I’ve got the wikitext103 rnn model that looks like this:
SequentialRNN(
(0): RNN_Encoder(
(encoder): Embedding(6408, 400, padding_idx=1)
(encoder_with_dropout): EmbeddingDropout(
(embed): Embedding(6408, 400, padding_idx=1)
)
(rnns): ModuleList(
(0): WeightDrop(
(module): LSTM(400, 1150)
)
(1): WeightDrop(
(module): LSTM(1150, 1150)
)
(2): WeightDrop(
(module): LSTM(1150, 400)
)
)
(dropouti): LockedDropout()
(dropouths): ModuleList(
(0): LockedDropout()
(1): LockedDropout()
(2): LockedDropout()
)
)
(1): LinearDecoder(
(decoder): Linear(in_features=400, out_features=6408, bias=False)

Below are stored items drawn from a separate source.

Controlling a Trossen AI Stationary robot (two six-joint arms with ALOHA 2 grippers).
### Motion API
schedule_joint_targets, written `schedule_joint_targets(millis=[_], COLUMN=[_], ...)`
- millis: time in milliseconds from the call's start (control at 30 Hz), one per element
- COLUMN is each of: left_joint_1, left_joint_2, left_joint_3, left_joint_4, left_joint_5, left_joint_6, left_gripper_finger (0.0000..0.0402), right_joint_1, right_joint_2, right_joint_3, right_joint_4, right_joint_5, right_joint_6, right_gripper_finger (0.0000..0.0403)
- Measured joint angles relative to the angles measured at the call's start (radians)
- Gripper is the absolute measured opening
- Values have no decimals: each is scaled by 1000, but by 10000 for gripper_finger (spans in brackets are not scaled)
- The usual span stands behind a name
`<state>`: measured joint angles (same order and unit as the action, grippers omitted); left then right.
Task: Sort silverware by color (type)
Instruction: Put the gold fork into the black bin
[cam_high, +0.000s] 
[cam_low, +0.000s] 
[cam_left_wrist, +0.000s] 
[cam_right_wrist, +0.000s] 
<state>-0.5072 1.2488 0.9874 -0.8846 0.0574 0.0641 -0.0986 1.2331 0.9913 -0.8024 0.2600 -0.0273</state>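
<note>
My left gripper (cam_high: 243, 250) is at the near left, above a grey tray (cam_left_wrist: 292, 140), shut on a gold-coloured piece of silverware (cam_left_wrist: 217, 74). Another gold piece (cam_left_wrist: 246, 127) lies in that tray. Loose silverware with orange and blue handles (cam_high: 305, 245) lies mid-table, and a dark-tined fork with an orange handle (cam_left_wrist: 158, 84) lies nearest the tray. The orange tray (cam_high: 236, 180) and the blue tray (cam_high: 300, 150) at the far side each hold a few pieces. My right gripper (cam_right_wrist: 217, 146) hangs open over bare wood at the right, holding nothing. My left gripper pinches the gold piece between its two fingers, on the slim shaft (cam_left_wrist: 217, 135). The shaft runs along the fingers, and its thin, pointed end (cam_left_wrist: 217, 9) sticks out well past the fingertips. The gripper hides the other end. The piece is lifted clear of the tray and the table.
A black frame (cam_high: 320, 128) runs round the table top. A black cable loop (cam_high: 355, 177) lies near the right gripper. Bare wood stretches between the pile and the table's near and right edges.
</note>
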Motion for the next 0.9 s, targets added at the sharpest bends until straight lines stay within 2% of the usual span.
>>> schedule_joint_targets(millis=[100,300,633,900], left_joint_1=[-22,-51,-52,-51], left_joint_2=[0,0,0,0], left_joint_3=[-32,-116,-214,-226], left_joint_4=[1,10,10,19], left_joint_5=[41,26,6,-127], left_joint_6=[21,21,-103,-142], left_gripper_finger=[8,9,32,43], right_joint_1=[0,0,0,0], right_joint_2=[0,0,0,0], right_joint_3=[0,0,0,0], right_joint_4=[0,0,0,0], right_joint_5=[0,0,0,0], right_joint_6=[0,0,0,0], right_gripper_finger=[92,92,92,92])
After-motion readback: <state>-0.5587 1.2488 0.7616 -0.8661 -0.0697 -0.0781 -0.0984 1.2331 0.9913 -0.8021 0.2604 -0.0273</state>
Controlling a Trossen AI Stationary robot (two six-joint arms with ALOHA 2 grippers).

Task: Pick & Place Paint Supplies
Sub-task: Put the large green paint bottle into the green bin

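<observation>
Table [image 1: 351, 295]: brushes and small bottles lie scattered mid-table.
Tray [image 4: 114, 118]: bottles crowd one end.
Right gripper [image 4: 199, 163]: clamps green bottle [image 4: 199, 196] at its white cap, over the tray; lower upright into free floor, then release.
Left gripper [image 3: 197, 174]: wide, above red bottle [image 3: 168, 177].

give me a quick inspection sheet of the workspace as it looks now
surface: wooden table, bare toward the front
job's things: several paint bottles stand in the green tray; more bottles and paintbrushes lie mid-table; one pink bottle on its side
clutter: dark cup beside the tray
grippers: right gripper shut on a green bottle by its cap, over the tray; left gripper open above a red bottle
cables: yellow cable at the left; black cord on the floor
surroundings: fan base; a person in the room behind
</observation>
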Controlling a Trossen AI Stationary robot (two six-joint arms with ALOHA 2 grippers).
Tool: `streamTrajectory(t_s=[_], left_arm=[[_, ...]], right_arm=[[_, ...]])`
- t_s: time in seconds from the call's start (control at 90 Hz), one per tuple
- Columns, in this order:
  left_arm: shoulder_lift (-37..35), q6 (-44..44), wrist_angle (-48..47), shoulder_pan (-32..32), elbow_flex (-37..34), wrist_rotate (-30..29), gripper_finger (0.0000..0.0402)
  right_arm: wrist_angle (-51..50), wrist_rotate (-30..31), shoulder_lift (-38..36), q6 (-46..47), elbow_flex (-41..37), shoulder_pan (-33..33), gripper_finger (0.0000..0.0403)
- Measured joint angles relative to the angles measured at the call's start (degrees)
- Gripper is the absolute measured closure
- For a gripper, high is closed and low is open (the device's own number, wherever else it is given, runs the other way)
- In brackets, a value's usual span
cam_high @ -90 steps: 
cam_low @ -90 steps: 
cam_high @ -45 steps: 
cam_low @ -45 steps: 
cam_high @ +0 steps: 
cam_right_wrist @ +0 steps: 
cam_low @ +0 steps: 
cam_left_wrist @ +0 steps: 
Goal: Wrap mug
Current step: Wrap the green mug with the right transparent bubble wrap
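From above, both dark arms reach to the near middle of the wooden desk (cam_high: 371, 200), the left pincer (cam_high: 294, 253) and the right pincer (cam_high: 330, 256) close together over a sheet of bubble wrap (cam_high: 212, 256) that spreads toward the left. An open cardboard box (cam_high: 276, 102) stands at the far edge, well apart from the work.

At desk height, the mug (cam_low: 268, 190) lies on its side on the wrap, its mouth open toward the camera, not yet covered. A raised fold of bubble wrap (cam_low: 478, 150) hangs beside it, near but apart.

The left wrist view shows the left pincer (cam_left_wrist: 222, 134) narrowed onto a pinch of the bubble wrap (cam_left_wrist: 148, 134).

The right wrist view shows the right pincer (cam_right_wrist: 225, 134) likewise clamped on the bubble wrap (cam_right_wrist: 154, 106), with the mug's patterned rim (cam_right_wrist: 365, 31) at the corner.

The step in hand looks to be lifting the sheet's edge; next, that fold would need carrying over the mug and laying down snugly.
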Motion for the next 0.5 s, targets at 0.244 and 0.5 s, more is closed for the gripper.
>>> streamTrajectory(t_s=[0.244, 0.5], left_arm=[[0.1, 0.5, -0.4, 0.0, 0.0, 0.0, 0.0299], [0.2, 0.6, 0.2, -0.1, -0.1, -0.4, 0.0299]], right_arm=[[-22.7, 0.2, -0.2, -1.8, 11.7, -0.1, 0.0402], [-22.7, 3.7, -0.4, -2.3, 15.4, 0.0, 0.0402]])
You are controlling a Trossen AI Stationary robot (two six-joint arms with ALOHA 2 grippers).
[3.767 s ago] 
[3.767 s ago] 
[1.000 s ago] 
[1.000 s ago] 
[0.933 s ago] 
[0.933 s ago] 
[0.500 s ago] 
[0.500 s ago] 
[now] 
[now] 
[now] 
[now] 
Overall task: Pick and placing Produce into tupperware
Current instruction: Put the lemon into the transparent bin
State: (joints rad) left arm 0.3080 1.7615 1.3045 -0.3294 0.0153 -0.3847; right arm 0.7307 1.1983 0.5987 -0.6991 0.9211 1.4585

(dropout): LockedDropout()
)
)
My goal is to put in a sequence and get a feature vector to do e.g. cos similarity between sequences. Here’s code I found on this forum to accomplish this:
h = m[0](V(T([tokensAsNumbers))) #convert array of tokensAsNumbers to tensor then variable with grad=false. Run that through the rnn encoder on m[0], m is a pytorch model. m[1] has decoder.
feature_vec = to_numpy(h[0][2][0][2])
What’s the thinking behind h[0][2][0][2]? I could see how the 2s could correspond to the 2s in the repr string above, but not the 0s. What’s the logic here? Is there a better way to get feature vectors like this from pytorch models?